Rescuers have begun drilling towards two Australian gold miners trapped alive for more than five days 3,000ft (1km) underground in Tasmania.
Relatives had feared the worst after the rock fall on Tuesday
Reports say 12m of rock still separates them from safety, and it could take another 48 hours to reach them.
Contact was made with Todd Russell, 35, and Brant Webb, 36, on Sunday, after rescuers heard them talking.
Hopes that the two were still alive had begun to fade after the body of a colleague was found on Thursday.
A small earthquake triggered a rock fall that trapped the men underground at the mine in the town of Beaconsfield.
Rescuers had been digging slowly towards the area but were beginning to lose hope of finding the men alive.
But late on Sunday, they heard the men talking and later managed to communicate with them.
"It's cold and cramped in here. Get us out," one of them told rescuers.
Local mayor Barry Easther said it was "just unbelievable news".
"There's still a lot of technical work to do to get them out. But to think that they're still down there and still alive is an absolute miracle," he said.
Efforts were now focusing on getting food and water to the two men.
Rescuers have drilled a small tunnel through which they hope to give them food.
When contact was made, the men had just one request - bacon and eggs.
But Professor Stewart Truswell of Sydney University's human nutrition unit told AP news agency that water was more important than food.
"It's quite likely if they have bacon and eggs they would be sick," he added. "I think they should start with something fairly bland like bread or cornflakes, but I'm not sure they are going to take my advice."
Prime Minister John Howard praised the resilience of the local community.
"All Australians will share the joy of the families of the two miners found alive at Beaconsfield," he said.

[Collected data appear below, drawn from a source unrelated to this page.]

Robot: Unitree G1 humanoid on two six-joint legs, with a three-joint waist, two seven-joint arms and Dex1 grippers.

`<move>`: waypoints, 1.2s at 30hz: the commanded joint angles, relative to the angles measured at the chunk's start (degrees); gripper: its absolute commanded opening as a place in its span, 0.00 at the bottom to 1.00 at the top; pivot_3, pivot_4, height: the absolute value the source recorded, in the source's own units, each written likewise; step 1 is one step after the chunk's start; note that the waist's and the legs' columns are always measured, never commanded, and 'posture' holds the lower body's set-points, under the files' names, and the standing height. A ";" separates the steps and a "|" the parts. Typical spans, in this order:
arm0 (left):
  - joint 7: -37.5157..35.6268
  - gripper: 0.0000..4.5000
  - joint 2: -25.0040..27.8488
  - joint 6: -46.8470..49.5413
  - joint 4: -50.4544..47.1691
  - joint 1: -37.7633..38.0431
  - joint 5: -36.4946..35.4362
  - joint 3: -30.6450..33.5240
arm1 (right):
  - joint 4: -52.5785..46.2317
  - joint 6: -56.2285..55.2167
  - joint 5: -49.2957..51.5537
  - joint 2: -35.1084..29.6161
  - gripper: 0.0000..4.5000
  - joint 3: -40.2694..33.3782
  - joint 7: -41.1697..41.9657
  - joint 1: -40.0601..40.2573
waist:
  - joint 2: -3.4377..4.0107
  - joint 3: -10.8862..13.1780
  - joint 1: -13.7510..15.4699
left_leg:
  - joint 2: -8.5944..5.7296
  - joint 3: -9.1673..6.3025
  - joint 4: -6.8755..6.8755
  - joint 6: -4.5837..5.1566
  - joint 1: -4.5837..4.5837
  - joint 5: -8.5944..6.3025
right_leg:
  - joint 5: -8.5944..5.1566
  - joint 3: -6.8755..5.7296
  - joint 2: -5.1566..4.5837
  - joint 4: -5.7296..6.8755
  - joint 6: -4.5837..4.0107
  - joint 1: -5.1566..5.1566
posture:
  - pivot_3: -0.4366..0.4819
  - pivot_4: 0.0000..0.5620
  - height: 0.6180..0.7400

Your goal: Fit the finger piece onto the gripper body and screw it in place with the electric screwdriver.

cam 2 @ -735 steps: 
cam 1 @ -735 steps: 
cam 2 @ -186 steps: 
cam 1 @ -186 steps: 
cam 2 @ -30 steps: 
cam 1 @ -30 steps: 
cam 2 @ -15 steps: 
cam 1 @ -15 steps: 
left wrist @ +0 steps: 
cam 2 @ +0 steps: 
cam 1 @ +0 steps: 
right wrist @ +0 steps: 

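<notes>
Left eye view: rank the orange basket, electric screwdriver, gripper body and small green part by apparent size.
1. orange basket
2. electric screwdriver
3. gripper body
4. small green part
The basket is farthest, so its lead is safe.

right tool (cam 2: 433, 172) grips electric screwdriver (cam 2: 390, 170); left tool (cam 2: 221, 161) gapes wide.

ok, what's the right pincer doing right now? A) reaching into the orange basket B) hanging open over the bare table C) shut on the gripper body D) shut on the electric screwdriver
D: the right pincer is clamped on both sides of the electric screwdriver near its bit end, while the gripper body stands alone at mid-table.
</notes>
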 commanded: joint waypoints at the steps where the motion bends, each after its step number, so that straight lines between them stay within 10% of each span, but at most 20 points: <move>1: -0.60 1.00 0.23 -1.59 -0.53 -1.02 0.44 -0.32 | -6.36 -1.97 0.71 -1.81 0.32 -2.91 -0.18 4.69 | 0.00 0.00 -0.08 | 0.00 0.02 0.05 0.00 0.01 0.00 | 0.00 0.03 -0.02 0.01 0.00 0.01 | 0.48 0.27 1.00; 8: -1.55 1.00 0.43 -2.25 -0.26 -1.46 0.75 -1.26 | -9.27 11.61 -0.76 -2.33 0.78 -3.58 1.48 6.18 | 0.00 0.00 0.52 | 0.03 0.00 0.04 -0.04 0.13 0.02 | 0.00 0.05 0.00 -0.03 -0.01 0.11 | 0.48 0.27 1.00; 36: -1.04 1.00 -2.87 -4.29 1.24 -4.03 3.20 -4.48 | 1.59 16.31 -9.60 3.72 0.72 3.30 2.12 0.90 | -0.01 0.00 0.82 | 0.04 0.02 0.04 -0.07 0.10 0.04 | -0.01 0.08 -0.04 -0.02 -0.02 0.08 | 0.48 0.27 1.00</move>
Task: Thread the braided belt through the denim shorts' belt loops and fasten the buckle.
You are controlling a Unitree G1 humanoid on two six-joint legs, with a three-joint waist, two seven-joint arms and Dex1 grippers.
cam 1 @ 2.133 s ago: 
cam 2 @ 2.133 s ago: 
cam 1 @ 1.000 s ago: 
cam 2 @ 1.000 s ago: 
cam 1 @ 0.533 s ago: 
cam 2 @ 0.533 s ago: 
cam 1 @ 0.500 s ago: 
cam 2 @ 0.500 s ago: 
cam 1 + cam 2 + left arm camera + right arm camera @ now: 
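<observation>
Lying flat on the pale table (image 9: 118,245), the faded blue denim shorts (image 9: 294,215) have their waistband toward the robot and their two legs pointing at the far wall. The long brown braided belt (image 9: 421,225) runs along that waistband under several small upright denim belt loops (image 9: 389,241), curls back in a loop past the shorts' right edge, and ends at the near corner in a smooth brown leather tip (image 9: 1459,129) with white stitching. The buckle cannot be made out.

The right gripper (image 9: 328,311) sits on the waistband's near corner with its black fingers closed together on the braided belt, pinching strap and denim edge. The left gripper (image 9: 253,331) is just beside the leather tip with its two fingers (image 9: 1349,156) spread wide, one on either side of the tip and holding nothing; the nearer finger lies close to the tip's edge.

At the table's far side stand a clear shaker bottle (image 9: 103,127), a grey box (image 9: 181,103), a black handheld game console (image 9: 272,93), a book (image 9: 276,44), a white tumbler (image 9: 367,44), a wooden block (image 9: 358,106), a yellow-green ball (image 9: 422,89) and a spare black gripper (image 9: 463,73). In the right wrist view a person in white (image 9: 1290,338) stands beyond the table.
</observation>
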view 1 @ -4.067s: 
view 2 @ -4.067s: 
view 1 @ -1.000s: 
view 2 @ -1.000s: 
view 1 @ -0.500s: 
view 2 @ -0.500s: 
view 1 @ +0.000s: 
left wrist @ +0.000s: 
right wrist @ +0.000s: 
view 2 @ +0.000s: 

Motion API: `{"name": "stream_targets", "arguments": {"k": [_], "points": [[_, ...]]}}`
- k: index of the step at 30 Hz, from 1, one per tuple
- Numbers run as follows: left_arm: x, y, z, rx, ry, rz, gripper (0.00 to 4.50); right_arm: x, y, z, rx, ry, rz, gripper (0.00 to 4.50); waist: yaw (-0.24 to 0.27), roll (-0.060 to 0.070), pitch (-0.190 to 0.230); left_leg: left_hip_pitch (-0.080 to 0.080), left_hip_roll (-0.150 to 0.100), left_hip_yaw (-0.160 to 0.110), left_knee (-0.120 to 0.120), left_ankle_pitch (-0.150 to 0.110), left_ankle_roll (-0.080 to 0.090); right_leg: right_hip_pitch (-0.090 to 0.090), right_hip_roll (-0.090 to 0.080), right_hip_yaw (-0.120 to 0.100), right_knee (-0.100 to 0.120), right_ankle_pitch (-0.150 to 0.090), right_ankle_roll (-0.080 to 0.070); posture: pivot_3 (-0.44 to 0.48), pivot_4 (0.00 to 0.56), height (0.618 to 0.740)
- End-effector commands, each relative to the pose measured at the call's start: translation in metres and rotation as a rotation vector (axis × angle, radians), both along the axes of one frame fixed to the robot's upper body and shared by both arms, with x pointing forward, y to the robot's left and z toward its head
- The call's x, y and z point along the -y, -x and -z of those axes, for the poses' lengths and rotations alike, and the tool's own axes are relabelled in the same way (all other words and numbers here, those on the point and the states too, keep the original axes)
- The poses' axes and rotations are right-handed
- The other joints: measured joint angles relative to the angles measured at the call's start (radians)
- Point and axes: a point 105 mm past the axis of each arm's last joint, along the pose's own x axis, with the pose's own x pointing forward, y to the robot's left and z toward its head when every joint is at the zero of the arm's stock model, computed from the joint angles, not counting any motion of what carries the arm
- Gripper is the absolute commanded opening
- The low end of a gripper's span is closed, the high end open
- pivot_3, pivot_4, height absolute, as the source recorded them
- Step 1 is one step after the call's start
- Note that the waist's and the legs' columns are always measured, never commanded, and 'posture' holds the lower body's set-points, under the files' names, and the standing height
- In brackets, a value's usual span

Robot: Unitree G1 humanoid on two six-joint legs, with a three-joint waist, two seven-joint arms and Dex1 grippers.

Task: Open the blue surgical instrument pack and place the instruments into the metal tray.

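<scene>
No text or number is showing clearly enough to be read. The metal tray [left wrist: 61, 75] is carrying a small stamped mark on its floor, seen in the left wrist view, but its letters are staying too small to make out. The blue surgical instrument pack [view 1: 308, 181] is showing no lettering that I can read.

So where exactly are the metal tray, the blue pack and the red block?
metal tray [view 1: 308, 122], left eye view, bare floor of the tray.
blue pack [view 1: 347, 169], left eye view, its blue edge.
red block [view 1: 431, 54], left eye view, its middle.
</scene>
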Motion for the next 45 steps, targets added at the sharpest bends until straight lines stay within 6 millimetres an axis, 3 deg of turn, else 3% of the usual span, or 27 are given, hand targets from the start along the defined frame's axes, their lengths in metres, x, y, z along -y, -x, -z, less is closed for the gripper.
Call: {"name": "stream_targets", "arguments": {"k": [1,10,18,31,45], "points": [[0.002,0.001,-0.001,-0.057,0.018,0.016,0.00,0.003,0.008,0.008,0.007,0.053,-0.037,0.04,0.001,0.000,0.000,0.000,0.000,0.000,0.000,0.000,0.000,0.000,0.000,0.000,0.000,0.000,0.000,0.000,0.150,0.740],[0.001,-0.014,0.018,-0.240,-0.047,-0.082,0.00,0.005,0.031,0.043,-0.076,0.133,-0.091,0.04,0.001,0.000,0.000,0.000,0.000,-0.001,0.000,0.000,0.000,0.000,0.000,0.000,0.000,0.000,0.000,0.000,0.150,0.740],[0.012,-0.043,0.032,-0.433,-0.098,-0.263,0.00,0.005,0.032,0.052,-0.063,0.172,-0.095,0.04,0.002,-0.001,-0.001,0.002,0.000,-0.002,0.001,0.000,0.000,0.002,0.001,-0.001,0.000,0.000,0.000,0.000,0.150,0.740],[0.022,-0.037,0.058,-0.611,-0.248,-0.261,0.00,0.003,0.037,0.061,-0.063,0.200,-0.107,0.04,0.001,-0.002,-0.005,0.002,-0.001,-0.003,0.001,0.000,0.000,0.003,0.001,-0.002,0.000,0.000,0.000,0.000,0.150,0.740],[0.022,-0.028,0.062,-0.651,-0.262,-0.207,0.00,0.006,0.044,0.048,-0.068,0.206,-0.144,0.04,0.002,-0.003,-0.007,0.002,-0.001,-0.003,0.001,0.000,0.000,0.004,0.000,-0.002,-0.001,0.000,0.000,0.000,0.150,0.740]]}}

He offered his sympathy over the death of the third miner, Larry Knight. "Our thoughts are very much with his family," he said.
Earlier, mine manager Matthew Gill described the rescue effort, which repeatedly involves blasting rock to make a tunnel, as "slow and painstaking work".
The BBC's Phil Mercer says a delicate and dangerous rescue mission still lies ahead. The miners are surrounded by solid rock and they may have to wait another forty eight hours to be brought to the surface.